RecBCD is a multi-functional enzyme complex found in bacteria, primarily Escherichia coli (E. coli), that plays a crucial role in DNA repair and homologous recombination. The RecBCD complex is involved in the processing of double-strand breaks in DNA, which can occur due to various damaging agents, including radiation, chemicals, or normal cellular processes. The enzyme is composed of three subunits: RecB, RecC, and RecD.

Recombinant DNA (rDNA) is a form of artificial DNA created by combining sequences from two or more different sources. This process typically involves isolating a gene or a sequence of interest from one organism and inserting it into the DNA of another organism or into a plasmid (a small circular DNA molecule commonly found in bacteria). The goal is to produce a DNA molecule that is stable and capable of being replicated and expressed in a host cell.

Recombinase Polymerase Amplification (RPA) is a nucleic acid amplification technique that enables the rapid and effective amplification of DNA, RNA, or other nucleic acids at a relatively low temperature, typically around 37–42°C. This method offers several advantages, such as simplicity, speed, and isothermal conditions, making it suitable for point-of-care testing and field applications.

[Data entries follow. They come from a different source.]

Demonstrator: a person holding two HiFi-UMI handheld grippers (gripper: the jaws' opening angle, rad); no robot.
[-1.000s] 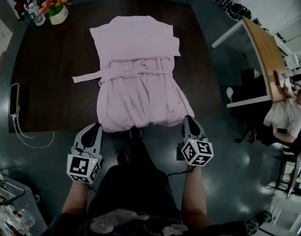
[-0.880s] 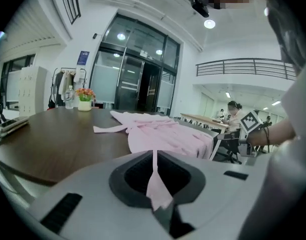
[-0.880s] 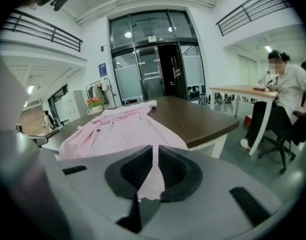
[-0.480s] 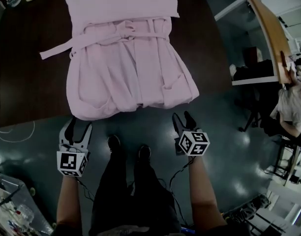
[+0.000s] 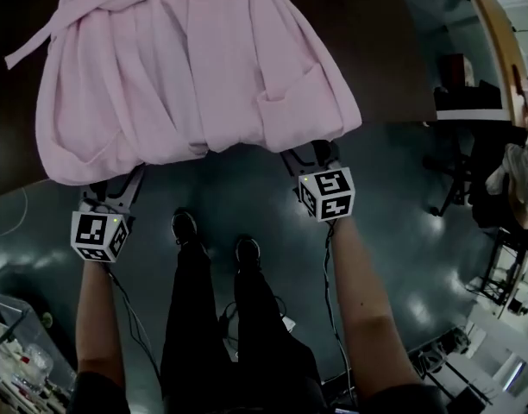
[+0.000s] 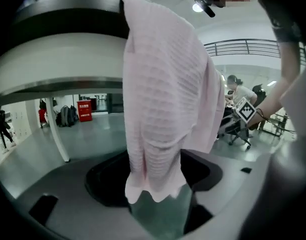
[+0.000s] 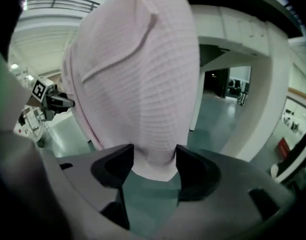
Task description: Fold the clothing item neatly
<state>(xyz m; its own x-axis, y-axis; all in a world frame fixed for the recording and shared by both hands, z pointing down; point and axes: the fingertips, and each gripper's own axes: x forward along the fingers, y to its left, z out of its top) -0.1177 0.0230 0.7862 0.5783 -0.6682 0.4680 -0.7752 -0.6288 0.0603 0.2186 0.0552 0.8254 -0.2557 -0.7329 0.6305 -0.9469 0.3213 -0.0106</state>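
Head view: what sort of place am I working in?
Likely an open-plan office or lab hall: a wooden desk with a seated person, polished floor, and an upper-level railing in the left gripper view.

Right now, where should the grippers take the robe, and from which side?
Its hanging hem, near the two bottom corners, coming from below. The robe drapes over the table's near edge, so the hem hangs free. Left gripper and right gripper jaws have just been opening; hem fabric sits between both, not pinched.
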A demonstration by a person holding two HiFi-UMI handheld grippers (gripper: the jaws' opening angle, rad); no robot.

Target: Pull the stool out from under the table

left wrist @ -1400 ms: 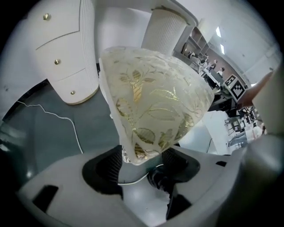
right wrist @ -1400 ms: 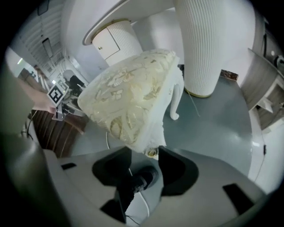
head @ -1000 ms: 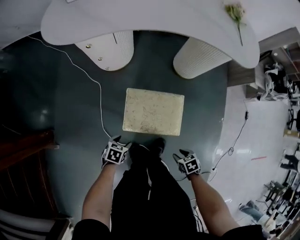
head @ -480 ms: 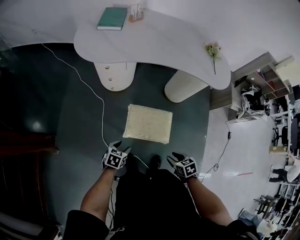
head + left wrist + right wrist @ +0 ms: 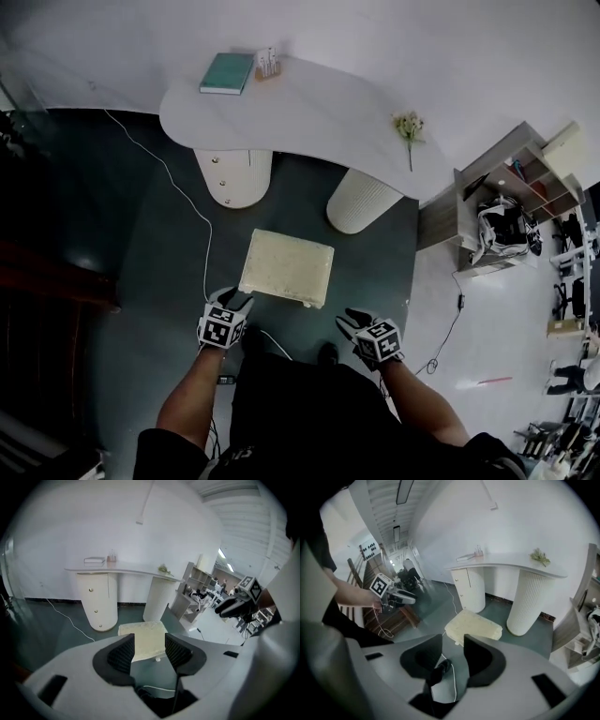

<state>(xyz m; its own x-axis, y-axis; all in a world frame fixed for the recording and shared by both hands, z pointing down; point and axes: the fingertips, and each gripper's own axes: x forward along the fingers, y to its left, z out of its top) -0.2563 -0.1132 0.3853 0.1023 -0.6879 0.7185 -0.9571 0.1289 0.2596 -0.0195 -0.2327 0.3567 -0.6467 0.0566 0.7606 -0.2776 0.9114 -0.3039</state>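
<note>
On the dark floor in front of the tabletop (image 5: 309,108), the stool (image 5: 287,268) stands fully clear of the tabletop edge. It is just in front of the two white pedestals (image 5: 234,173) and apart from both. Compared with the earlier views, the stool keeps its place relative to the pedestals. The head view now takes in far more of the room, which reads as the person straightening up and carrying both claws upward.

The left claw (image 5: 234,298) and the right claw (image 5: 349,321) touch nothing. The jaws of each have just been closing and now stand partly spread with nothing between them. The left gripper view shows the stool far beyond the gap. The right gripper view shows only floor, a shoe (image 5: 443,666) and a white cable (image 5: 453,683) beyond its gap.

Judgement: the pull appears complete, and the hands are withdrawing.

Not readable:
- The stool legs are hidden under the seat, except one small pale foot at the near edge.
- The person's body covers the floor directly below.
- The small object beside the book (image 5: 227,72) is too small to identify.
</note>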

Rotavirus translation refers to the process by which the messenger RNA (mRNA) of the rotavirus is translated into proteins within a host cell. Rotavirus is a double-stranded RNA virus that primarily causes gastrointestinal infections, especially in children. Here's an overview of the translation process for rotavirus: 1. **Virus Entry**: Rotavirus enters host cells, often intestinal epithelial cells, where it releases its segmented RNA genome into the cytoplasm.

The SABIO-Reaction Kinetics Database is a comprehensive database that provides detailed information about reaction kinetics, including rate constants, reaction mechanisms, and experimental conditions for various chemical reactions. It serves as a valuable resource for researchers in chemistry, biochemistry, and related fields by collecting and curating data from scientific literature.

1983 Software is a video game development company established by former members of Atari, known for creating games primarily for the Atari 2600 and early home computers. The company was formed by key figures in the gaming industry and aimed to focus on producing quality software and games. One of the notable releases from 1983 Software is "H.E.R.O.," a popular action-adventure game that allows players to control a helicopter rescue operator in various challenging environments.